Every single person I’ve interviewed - every single one - has mentioned the recession and how it affected them.
It was brutal. Only bad news. I played with my dog a lot during that time [laughs]. At this time though, we started working pro-bono for an African school and orphanage - that project was great for all of us, and we learned a lot.
Throughout all of this, what has been your general approach to your career and your work?
I go back to myself all the time, and ask, “What do I stand for? What do I want to do? Where do I come from?” I don’t read a lot of architecture magazines because it distracts me and it worries me that it would stifle my free design thinking. I mostly read philosophy, and critical theory - I like reading a lot more than I like looking. Because of this, I sometimes miss what my colleagues are making
I imagine that that’s very liberating.
Yes, because I don’t want to constantly be comparing myself. In the office, we usually just do a lot of research and start to design inside out and then we see what comes out of that. Letting it grow rather then follow a style.
What do you stand for?
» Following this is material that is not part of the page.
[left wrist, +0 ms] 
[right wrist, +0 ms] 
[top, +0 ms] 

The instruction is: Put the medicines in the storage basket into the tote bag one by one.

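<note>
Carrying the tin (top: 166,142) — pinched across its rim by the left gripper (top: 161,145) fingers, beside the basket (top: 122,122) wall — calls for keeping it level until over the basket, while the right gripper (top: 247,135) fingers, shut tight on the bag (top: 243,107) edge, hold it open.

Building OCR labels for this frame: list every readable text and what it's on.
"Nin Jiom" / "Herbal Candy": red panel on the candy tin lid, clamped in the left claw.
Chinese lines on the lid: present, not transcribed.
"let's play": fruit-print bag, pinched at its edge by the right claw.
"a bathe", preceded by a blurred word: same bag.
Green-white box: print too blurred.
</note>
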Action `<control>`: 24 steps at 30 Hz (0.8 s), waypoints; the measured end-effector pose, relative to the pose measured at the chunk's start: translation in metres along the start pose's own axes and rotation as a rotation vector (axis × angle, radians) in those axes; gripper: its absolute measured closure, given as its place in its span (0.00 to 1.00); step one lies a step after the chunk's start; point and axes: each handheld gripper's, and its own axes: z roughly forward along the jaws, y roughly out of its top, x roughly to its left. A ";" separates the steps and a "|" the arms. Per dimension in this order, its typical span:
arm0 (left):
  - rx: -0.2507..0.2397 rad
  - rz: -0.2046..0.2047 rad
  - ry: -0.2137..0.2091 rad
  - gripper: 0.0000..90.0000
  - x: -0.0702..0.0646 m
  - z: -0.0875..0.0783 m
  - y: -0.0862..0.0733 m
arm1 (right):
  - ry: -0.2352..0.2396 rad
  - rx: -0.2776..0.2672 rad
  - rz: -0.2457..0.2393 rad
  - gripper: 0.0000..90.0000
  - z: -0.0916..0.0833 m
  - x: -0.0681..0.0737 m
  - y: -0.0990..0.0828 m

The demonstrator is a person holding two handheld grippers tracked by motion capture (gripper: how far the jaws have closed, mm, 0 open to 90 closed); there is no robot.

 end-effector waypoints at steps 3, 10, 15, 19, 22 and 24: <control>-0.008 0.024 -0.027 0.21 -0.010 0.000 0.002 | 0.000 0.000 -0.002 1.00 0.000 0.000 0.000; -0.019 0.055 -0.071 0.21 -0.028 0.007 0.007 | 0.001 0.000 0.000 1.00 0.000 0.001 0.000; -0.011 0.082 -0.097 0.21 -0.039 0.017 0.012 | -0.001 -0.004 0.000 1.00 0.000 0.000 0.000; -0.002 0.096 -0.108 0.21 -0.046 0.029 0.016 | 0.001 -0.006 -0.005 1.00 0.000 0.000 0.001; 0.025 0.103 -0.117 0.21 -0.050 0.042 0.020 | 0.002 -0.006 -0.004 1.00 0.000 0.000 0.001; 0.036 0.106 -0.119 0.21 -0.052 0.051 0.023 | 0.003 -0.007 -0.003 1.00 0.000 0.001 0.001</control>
What do you find when you go back to yourself, like you said?
I really believe that ugly things are underrated. I don’t believe in style or aesthetics for the sake of style. I do like beautiful things, but beautiful things that come from an inner logic. My favorite building is Hans Scharoun’s Philharmonic in Berlin - it’s this weird alien thing, but with incredibly strong moves which all add up to something extraordinary. It’s still one of the buildings that is super original - if I can stay close to that originality, that would be really amazing.
What advice do you have for those wanting to run their own practice?
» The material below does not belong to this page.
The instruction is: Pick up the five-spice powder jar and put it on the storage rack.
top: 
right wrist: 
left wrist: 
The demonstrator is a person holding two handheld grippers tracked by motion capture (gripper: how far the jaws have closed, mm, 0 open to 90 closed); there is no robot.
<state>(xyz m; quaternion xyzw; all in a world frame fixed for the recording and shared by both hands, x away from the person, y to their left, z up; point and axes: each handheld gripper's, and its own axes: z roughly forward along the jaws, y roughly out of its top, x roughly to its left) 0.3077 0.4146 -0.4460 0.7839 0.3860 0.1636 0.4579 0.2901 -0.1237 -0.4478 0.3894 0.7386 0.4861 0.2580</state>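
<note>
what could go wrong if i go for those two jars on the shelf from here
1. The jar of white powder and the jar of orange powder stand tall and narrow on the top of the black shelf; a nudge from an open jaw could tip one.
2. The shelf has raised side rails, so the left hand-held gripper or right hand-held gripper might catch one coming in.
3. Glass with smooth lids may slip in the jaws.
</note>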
You have to choose between the two ways - are you going to go for the money, or for the more rigorous design. There are moments where the two blur of course, but you do have a choice to make.
The other advice is that if you want to do it, just do it and don’t give up. Be rigorous, pull the sleepless nights. Also remember that the hardest thing about running your own practice is not architecture - it’s the people. You have to be able to guide your staff through all the projects, and I find that much harder than design itself. Your team is like a marriage - you’re going to be around each other a lot, and you have to be open and fair with each other and stick it out together.
Have you found the secret to working well with people?
Unfortunately, I’m Dutch, so they’re probably the ones who have found the secret to endure me [laughs]. My whole theory is that I like to be really transparent and open. I’m slightly more tempered now I’ve been in the US for so long, but Dutch people really are very honest and can be brutal to others because we are often brutal to ourselves. We are not afraid of taking a hard look at anything and I think that that has been helpful to me.
Finally, what advice do you have for those just starting out in architecture?
It’s really important to understand that whether a project is big or small, everything is complex and that you should never underestimate anything. Never underestimate a client, never underestimate a project - spend as much time on something small as you do on something big. It’s sometimes almost easier to do a big project because with it you get a big team and a lot of support - for a small project, you are more by yourself.
The other thing, and this is my favorite advice - if you start an office, never ask your engineers what the structure should be. Tell the engineers what you want to structure to be. You ask an engineer anything, your building will be unsurprising. You want their expertise, not their approval, in order to challenge them you have to state what you want to achieve. If you don’t, your building won’t be good. This is very important.